Look through the listing below, and wherever a line has the string "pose", pull it out.
BEGIN
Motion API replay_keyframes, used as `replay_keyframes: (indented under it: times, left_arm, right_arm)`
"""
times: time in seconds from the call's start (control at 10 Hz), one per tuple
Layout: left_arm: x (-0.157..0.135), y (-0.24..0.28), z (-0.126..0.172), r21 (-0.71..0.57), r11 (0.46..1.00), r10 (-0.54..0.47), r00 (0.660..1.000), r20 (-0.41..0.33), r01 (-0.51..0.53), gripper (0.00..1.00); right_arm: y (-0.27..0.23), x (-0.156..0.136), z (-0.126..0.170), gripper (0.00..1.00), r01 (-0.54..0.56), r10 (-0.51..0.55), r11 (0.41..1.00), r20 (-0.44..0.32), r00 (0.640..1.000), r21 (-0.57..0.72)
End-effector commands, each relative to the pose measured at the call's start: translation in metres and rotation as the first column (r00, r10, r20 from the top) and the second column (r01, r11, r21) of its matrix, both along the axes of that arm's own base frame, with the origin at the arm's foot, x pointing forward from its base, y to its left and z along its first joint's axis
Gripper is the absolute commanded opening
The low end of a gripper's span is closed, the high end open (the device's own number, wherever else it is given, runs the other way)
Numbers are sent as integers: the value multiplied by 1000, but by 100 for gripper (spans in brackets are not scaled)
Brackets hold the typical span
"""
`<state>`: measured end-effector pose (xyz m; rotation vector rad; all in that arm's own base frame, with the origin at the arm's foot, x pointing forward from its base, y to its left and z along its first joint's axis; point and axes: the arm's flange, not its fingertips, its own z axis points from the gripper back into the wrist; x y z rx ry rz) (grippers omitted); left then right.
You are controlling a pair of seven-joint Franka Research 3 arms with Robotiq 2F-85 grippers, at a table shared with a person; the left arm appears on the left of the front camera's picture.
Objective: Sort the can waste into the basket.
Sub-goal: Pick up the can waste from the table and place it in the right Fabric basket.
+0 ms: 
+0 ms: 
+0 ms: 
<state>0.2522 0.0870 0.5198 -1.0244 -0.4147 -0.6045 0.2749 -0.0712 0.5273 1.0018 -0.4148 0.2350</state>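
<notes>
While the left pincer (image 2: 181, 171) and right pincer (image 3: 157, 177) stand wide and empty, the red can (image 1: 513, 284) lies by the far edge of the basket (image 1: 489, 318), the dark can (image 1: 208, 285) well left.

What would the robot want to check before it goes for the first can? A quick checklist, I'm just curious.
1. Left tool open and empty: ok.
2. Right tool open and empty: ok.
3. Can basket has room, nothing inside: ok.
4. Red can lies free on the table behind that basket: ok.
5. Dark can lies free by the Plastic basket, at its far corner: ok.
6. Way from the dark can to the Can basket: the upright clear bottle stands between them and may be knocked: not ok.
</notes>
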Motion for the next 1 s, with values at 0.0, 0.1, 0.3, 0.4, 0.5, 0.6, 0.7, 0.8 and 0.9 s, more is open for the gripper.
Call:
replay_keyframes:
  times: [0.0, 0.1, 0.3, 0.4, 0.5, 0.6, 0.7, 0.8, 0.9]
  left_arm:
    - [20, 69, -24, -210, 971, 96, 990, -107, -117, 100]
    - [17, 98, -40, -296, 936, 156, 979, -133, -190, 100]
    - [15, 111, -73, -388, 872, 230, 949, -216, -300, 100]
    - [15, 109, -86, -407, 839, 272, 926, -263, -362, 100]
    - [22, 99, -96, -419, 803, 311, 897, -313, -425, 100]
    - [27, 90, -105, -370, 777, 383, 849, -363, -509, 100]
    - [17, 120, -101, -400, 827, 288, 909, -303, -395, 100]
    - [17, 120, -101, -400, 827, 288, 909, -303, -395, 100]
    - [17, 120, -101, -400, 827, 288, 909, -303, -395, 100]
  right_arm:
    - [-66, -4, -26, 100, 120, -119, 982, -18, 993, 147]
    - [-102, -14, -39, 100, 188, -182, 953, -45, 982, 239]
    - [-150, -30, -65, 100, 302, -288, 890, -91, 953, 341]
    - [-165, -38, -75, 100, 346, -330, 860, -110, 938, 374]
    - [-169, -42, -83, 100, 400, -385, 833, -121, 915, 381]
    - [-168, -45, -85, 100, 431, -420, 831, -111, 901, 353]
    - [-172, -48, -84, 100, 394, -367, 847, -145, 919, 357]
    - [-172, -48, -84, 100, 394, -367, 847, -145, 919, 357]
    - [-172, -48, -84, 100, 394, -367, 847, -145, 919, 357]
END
Answer to the exercise:
End-effector commands, each relative to the pose measured at the call's start: translation in metres and rotation as the first column (r00, r10, r20 from the top) and the second column (r01, r11, r21) of its matrix, both along the axes of that arm's own base frame, with the origin at the arm's foot, x pointing forward from its base, y to its left and z along its first joint's axis
`<state>`: measured end-effector pose (xyz m; rotation vector rad; all in that arm's own base frame, with the origin at the arm's foot, x pointing forward from its base, y to its left and z along its first joint's axis; point and axes: the arm's flange, not its fingertips, its own z axis points from the gripper back into the wrist; x y z rx ry rz) (grippers omitted); left then right.

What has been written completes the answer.